Segment Start: Data extract
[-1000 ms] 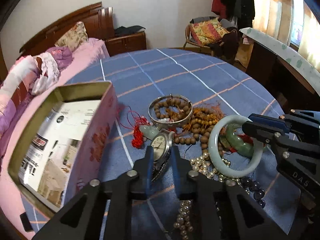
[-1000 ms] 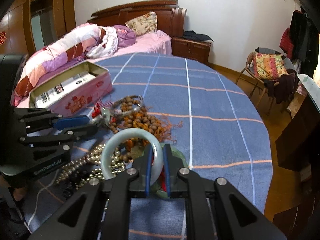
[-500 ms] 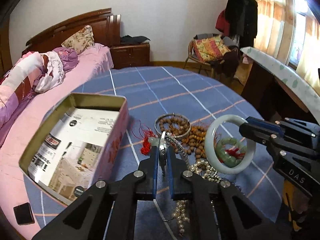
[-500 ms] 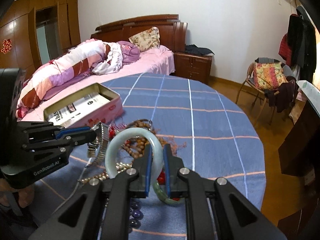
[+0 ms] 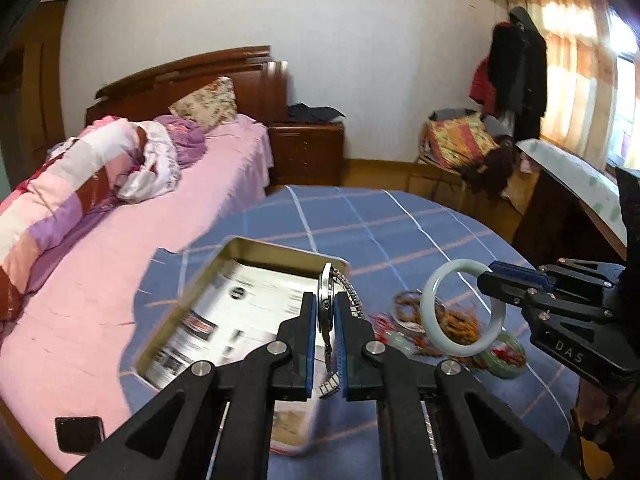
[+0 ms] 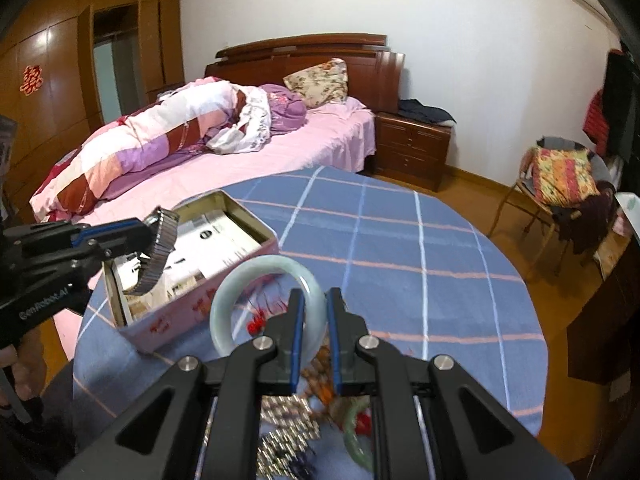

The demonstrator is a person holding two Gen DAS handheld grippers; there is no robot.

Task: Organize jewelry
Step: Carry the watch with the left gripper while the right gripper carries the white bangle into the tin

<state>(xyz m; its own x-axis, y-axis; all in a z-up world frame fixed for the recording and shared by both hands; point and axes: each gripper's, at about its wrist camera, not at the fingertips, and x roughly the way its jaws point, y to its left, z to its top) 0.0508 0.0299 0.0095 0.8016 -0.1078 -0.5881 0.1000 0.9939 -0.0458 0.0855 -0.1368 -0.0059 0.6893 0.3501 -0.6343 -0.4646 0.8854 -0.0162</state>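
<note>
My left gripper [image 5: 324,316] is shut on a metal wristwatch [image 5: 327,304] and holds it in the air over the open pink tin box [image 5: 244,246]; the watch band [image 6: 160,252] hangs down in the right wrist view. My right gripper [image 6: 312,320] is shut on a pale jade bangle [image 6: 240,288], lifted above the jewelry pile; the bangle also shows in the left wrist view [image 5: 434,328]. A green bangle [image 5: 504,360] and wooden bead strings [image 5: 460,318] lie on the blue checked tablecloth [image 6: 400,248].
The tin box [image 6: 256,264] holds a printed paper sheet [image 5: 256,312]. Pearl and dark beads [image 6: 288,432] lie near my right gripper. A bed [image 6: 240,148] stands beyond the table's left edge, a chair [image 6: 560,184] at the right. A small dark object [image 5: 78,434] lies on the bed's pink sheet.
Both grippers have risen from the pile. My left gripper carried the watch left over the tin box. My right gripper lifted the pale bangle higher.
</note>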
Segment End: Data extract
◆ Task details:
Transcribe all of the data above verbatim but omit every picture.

◆ Result for this exercise:
[-1000 ms] 
[-1000 ms] 
[-500 ms] 
[-500 ms] 
[+0 ms] 
[+0 ms] 

The demonstrator is a person holding two Gen DAS handheld grippers; there is no robot.

Task: Organize jewelry
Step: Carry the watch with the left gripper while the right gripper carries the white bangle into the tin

<state>(xyz m; its own x-axis, y-axis; all in a z-up world frame fixed for the recording and shared by both hands; point and axes: each gripper's, at about its wrist camera, not at the fingertips, and x roughly the way its jaws point, y to its left, z to its top) 0.0508 0.0299 0.0095 0.8016 -0.1078 -0.5881 0.1000 0.9939 -0.0458 0.0855 -0.1368 -0.0059 0.6893 0.3501 -0.6343 -0.4646 0.8854 -0.0162</state>
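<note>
My left gripper [image 5: 324,316] is shut on a metal wristwatch [image 5: 327,304] and holds it in the air over the open pink tin box [image 5: 244,246]; the watch band [image 6: 160,252] hangs down in the right wrist view. My right gripper [image 6: 312,320] is shut on a pale jade bangle [image 6: 240,288], lifted above the jewelry pile; the bangle also shows in the left wrist view [image 5: 434,328]. A green bangle [image 5: 504,360] and wooden bead strings [image 5: 460,318] lie on the blue checked tablecloth [image 6: 400,248].
The tin box [image 6: 256,264] holds a printed paper sheet [image 5: 256,312]. Pearl and dark beads [image 6: 288,432] lie near my right gripper. A bed [image 6: 240,148] stands beyond the table's left edge, a chair [image 6: 560,184] at the right. A small dark object [image 5: 78,434] lies on the bed's pink sheet.
Both grippers have risen from the pile. My left gripper carried the watch left over the tin box. My right gripper lifted the pale bangle higher.
</note>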

What appears above is the full answer.